Les zones habitées ou les zones d'activité ne seraient donc pas submergées mais des précautions devraient être mises en place, sous la forme d'interdiction d'activités comme la pêche à pied sur le platier, en période d'alerte.
Il est toutefois à noter que, même dans ces simulations les plus pessimistes, l’événement créerait sur Tureia une montée des eaux moins importante que celle que l’atoll subit presque chaque année avec les fortes houles venant du sud. Bien que cet événement ne présente pas de menace particulière vis-à vis de l’atoll, le plan communal de sauvegarde de Tureia intègre le risque d’un événement hydraulique en provenance de Moruroa. Ce plan a été approuvé par arrêté du maire de Tureia en date du 21 novembre 2012.
1970. Tir Dragon, 30 mai
1970, Fangataufa.
La surveillance géo-mécanique
Les mesures continues issues du système de surveillance géo-mécanique Telsite confirment des vitesses stationnaires dans les trois zones concernées, voire un ralentissement progressif.
L'activité microsismique est normale, prépondérante en zone Françoise, comme les années précédentes. L'ensemble de ces mesures montre que le mouvement est globalement conforme aux prévisions de ralentissement mais que les mouvements sont toujours mesurables.
Les rapports annuels de surveillance géo-mécanique sont disponibles sur le site internet des forces armées en Polynésie française : http ://www.armees-polynesie.pf/spip.php?article 229
Ces éléments justifient, comme les années passées, un maintien de la vigilance au niveau actuel et la nécessité de maintenir l'ensemble des capteurs en place, de les entretenir, de les moderniser, voire de les remplacer si nécessaire. Aujourd’hui un projet se met donc en place afin de procéder à la modernisation du système de surveillance Telsite : les capteurs sont naturellement sollicités par l’impact naturel de la météorologie locale. Cette modernisation permettra d’assurer leur pérennité pour une durée d’une quinzaine d’années grâce à des équipements prenant en compte les dernières avancées technologiques.
1966. Tir Sirius, 4
octobre 1966, Moruroa.
Un projet piloté par le ministère de la Défense
Toutes les modalités techniques et calendaires de ce projet de rénovation ne sont pas encore arrêtées, l’objectif 2016 devant être consolidé. Au préalable, Il apparaît nécessaire de rénover certaines infrastructures pour lesquelles un état des lieux est en cours de réalisation.

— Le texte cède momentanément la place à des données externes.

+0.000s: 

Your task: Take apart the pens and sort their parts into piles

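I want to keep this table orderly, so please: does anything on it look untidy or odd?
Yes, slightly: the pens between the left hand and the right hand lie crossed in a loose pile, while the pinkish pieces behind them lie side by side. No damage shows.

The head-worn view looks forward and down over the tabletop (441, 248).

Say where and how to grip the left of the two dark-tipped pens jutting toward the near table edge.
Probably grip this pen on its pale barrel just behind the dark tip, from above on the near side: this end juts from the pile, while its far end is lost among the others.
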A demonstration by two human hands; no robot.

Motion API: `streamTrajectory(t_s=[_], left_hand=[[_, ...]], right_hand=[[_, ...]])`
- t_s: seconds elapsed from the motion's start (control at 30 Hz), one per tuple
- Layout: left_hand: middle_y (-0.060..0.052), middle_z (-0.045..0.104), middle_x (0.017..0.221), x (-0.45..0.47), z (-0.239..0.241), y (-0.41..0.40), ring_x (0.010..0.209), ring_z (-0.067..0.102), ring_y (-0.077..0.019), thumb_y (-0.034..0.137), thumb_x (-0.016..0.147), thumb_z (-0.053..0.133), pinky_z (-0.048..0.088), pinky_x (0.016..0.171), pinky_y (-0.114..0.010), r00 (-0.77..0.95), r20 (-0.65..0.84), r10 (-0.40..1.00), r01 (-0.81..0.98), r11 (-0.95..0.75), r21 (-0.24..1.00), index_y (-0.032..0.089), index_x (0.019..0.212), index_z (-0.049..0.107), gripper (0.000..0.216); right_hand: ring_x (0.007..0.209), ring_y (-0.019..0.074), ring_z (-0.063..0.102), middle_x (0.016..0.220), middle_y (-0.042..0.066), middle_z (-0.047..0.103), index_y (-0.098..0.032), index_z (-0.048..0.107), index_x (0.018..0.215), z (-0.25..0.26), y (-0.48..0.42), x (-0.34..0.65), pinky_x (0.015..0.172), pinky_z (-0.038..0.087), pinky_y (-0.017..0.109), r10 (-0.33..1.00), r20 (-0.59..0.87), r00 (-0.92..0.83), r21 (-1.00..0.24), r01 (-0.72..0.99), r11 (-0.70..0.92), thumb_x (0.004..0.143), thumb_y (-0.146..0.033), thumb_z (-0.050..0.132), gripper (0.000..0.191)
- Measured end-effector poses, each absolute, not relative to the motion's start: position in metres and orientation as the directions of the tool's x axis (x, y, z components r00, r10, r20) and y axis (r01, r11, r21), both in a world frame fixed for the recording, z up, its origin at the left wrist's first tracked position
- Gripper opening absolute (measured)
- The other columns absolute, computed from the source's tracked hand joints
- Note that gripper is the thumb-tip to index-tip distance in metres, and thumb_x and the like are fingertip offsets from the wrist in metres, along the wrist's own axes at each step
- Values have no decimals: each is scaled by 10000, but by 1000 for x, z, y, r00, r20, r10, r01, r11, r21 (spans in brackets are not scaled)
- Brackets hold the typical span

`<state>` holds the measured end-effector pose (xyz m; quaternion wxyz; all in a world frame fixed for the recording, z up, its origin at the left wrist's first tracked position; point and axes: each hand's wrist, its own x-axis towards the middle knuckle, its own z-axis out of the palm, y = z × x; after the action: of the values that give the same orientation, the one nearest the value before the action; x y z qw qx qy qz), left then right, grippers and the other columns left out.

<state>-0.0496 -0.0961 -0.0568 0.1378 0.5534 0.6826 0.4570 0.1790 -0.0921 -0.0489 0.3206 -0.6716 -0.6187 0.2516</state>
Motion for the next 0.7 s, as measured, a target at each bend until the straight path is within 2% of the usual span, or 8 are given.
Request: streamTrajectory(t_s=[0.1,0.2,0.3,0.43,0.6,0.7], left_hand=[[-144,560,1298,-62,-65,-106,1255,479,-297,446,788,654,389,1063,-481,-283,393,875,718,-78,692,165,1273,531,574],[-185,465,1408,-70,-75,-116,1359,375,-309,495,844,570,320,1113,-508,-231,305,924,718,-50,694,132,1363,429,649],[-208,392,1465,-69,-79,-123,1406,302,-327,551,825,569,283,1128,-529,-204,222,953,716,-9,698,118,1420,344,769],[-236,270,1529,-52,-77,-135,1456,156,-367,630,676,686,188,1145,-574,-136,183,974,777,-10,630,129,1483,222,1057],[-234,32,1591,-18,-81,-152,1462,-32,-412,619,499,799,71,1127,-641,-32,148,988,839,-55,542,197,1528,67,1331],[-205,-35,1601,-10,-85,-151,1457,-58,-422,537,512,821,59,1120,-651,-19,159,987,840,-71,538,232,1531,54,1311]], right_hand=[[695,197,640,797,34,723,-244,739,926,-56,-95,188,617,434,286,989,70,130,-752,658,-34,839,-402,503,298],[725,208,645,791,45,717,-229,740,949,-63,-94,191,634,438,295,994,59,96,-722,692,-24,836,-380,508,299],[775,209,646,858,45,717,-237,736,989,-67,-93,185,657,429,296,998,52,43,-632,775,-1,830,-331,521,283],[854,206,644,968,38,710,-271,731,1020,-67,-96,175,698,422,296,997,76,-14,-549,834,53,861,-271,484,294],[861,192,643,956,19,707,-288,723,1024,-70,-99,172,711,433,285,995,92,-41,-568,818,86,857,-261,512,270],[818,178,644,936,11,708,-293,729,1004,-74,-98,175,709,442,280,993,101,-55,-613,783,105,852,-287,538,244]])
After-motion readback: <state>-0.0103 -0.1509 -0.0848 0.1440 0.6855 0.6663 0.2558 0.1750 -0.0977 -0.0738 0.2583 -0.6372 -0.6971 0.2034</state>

Compte tenu de la complexité d’une telle opération, une équipe de projet a été créée et a pour mandat :
- de faire l’inventaire et d’analyser l’ensemble des tâches à accomplir pour réaliser ces travaux de modernisation ;
- de proposer un calendrier des travaux qui dureront plusieurs années ;
- d’imaginer la meilleure organisation possible afin d’assurer un déroulement optimal des travaux.
Cette surveillance, qui est et qui restera une priorité, est de la responsabilité de l’Etat qui continue d’assumer ses engagements en faisant réaliser ces travaux de modernisation. Ce long chantier sera financé exclusivement par l’Etat.